FortiSIEM Discussions
KarlH
Contributor

Seeking some code review on parser xml code, failing testing. FortiSIEM 7.1

Hello, the below parser xml is failing testing on 7.1, any help is much appreciated. 

<eventFormatRecognizer
>

<![CDATA[.*Vendor _ATTACK\s+]]>
</eventFormatRecognizer>
<parsingInstructions>
<collectFieldsByRegex src="$_rawmsg">
<regex><![CDATA[.*Vendor Name {<_body:gPatMesgBody>}]]></regex>
</collectFieldsByRegex>
<setEventAttribute attr="eventType">VendorAlert</setEventAttribute>
<collectAndSetAttrByJSON src="$_body">
<attrKeyMap attr="accountid" key="Account Id"/>
<attrKeyMap attr="VendorAttackModule" key="Attack Module"/>
</collectAndSetAttrByJSON>
</parsingInstructions>
Karl Henning, Security Engineer, CISSP
Karl Henning, Security Engineer, CISSP
1 Solution
Rob_SIEM

Hi Karl,

 

The attached example parser worked for the full sample log you provided. 

 

The important part of this parser is this section:

  <!-- because our json is not ideally formed, you have to strip away the ["my value"] to achieve my value -->
  <setEventAttribute attr="msg">replaceStringByRegex($msg, ":\s*\"\[\\", ":")</setEventAttribute>
  <setEventAttribute attr="msg">replaceStringByRegex($msg, "\\\"\]\",", "\",")</setEventAttribute>
 
Remember that each of the values of the json object are strings, even though those strings are actually an array of json objects.
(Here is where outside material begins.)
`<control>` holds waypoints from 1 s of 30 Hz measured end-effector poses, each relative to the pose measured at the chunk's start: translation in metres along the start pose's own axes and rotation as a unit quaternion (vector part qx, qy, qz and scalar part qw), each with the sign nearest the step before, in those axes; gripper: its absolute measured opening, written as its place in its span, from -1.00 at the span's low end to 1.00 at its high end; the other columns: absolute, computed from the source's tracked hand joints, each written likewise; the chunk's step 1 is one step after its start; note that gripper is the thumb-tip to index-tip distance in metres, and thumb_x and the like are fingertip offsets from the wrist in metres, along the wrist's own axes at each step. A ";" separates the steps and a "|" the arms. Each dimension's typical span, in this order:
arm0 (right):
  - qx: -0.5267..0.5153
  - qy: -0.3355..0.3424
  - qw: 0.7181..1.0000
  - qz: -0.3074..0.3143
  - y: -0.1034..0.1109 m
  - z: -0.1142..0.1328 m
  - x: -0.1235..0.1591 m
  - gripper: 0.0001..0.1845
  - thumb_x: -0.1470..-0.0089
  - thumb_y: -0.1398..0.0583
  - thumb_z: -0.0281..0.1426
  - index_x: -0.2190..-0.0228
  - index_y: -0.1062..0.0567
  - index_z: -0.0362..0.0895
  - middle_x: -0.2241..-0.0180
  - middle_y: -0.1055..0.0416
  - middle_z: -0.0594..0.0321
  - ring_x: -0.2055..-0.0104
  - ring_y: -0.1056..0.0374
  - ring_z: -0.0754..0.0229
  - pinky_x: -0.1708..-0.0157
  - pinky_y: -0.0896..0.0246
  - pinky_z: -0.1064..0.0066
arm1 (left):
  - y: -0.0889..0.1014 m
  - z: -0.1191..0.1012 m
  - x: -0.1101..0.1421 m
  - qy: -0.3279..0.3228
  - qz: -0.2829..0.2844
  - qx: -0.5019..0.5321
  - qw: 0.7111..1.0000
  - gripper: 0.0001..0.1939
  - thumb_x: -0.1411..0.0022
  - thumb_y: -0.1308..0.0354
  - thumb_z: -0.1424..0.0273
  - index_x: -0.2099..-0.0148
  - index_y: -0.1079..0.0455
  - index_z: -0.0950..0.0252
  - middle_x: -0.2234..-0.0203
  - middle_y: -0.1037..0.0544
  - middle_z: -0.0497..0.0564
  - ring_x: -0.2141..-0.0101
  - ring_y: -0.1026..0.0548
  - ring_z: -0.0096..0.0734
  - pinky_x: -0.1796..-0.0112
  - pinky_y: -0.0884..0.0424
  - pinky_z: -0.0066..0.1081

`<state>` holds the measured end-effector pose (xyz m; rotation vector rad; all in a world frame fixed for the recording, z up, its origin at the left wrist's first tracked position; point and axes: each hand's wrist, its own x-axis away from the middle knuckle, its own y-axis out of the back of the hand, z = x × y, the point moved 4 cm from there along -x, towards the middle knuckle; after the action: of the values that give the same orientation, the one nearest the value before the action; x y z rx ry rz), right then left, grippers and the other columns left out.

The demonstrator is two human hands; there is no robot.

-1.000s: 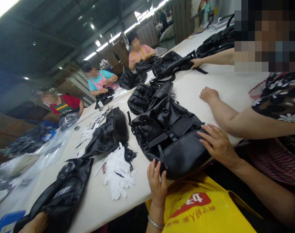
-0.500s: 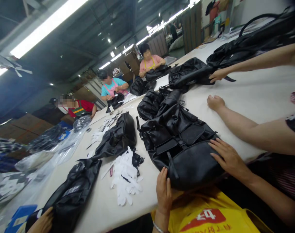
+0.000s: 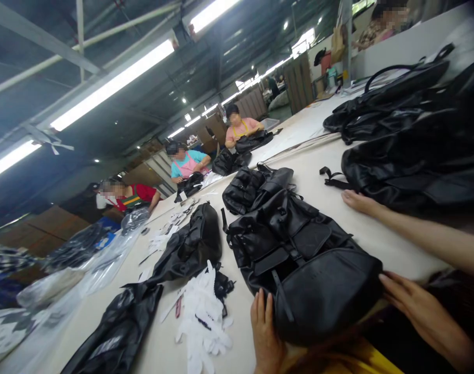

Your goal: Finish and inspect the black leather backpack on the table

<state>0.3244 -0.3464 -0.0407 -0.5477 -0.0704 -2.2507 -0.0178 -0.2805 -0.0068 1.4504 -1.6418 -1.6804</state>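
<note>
Resting at the near edge of the table [image 3: 377,244], a black backpack [image 3: 299,259] lies between the person's two hands. The left hand [image 3: 266,332] stands against the pack's near-left side, its fingers [image 3: 260,311] straight, close together and pointing away, pressed to the rounded base beside a thin strap; they are laid flat on it, not closed round anything. The right hand [image 3: 420,311] lies at the pack's near-right end, fingers [image 3: 393,285] stretched out and a little spread, their tips touching the edge of the smooth base panel; this hand too is flat and grips nothing.

The backpack lies on its back with its flap pockets and buckles facing up. Its long axis runs from near right to far left: the rounded base is nearest, overhanging the table edge toward the person, and the top points away up the table.

Just left of the pack lies a heap of white gloves [image 3: 203,317], and beyond them a second black bag [image 3: 190,249]. Further left a long black bag [image 3: 116,332] lies across the table edge. Just beyond the backpack's top sits another backpack [image 3: 248,184]. At the right, another person's arm [image 3: 408,234] rests on the table, its hand [image 3: 357,201] near a large pile of black bags [image 3: 416,150]. Far off on the left side, three seated workers [image 3: 186,161] handle more bags.
</note>
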 end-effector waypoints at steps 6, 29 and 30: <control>-0.043 -0.063 0.997 -0.009 -0.004 -0.009 0.012 -0.38 0.40 -0.27 -0.14 0.21 -0.32 -0.07 0.07 -0.28 0.15 0.08 -0.23 0.16 0.44 -0.26 0.67 | 0.002 0.006 -0.010 -0.049 -0.024 -0.044 0.998 -0.43 -0.05 0.09 0.59 -0.14 -0.05 0.23 -0.15 -0.02 0.06 -0.15 0.07 -0.24 -0.05 -0.11 -0.16; -0.198 -0.070 0.949 0.237 -0.028 0.007 0.073 -0.67 0.14 -0.24 -0.20 0.31 -0.44 -0.11 0.18 -0.37 0.15 0.07 -0.22 -0.02 0.10 -0.24 0.22 | 0.070 -0.087 -0.107 0.058 0.025 0.170 0.983 -0.77 0.02 -0.16 0.28 0.29 -0.36 0.28 0.44 -0.44 0.00 0.35 -0.36 -0.38 0.30 -0.26 -0.37; -0.191 -0.041 0.954 0.229 -0.023 0.014 0.071 -0.66 0.13 -0.23 -0.20 0.29 -0.43 -0.11 0.17 -0.36 0.15 0.08 -0.23 -0.02 0.12 -0.25 0.22 | 0.073 -0.093 -0.114 0.060 0.035 0.181 0.981 -0.78 0.02 -0.15 0.28 0.30 -0.38 0.28 0.46 -0.44 -0.02 0.37 -0.36 -0.40 0.31 -0.26 -0.39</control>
<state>0.2716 -0.3777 0.0033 -0.7738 0.4181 -1.7875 0.0776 -0.2505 0.1237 1.5980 -1.9779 -1.2751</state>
So as a quick workaround we strip off the array designation.
 
"Account Id" : "[\"12345\"]" is a string, so we instead strip this down to "Account Id" : "12345" as a workaround. This isn't perfect however.
 
Ideally the format should have been:
"Account Id" : [ "account1", "account2" , account3" ]
instead of
"Account Id" : "[ \"account1\", \"account2\", \"account3\"] "
The restriction here is we treat entire value as one object instead of separate objects if there happens to be more than one. 
 
Thanks

View solution in original post

19 REPLIES 19
kcanalichio
New Contributor III

With out seeing the error message you get when you run the test or the raw event , there is not much anyone will be able to do for you here

KarlH

 

failed.png

 

You are right I should have been more complete in my reporting, Sadly the FortisSIEM  test tool knows it failed but neglects to share why.  Is there ever a time when the test tool actually tells one why it failed?  This is 7.1

Karl Henning, Security Engineer, CISSP
Karl Henning, Security Engineer, CISSP
kcanalichio
New Contributor III

The means that the the event didn't match the parser so your event format recognizer didn't match. The used Parser collumn will be filled with what parser its using.  one of the two below should work depending on how specific it need to match

 

<![CDATA[.*_ATTACK\s+]]>

 

<![CDATA[.*MORPHISEC_ATTACK\s+]]>  

 

KarlH

Ah ha so there is inference in that message you have decoded

 

so you are saying do not use

{<_body:gPatMesgBody>}

,,, ok thanks! let me try those and report back.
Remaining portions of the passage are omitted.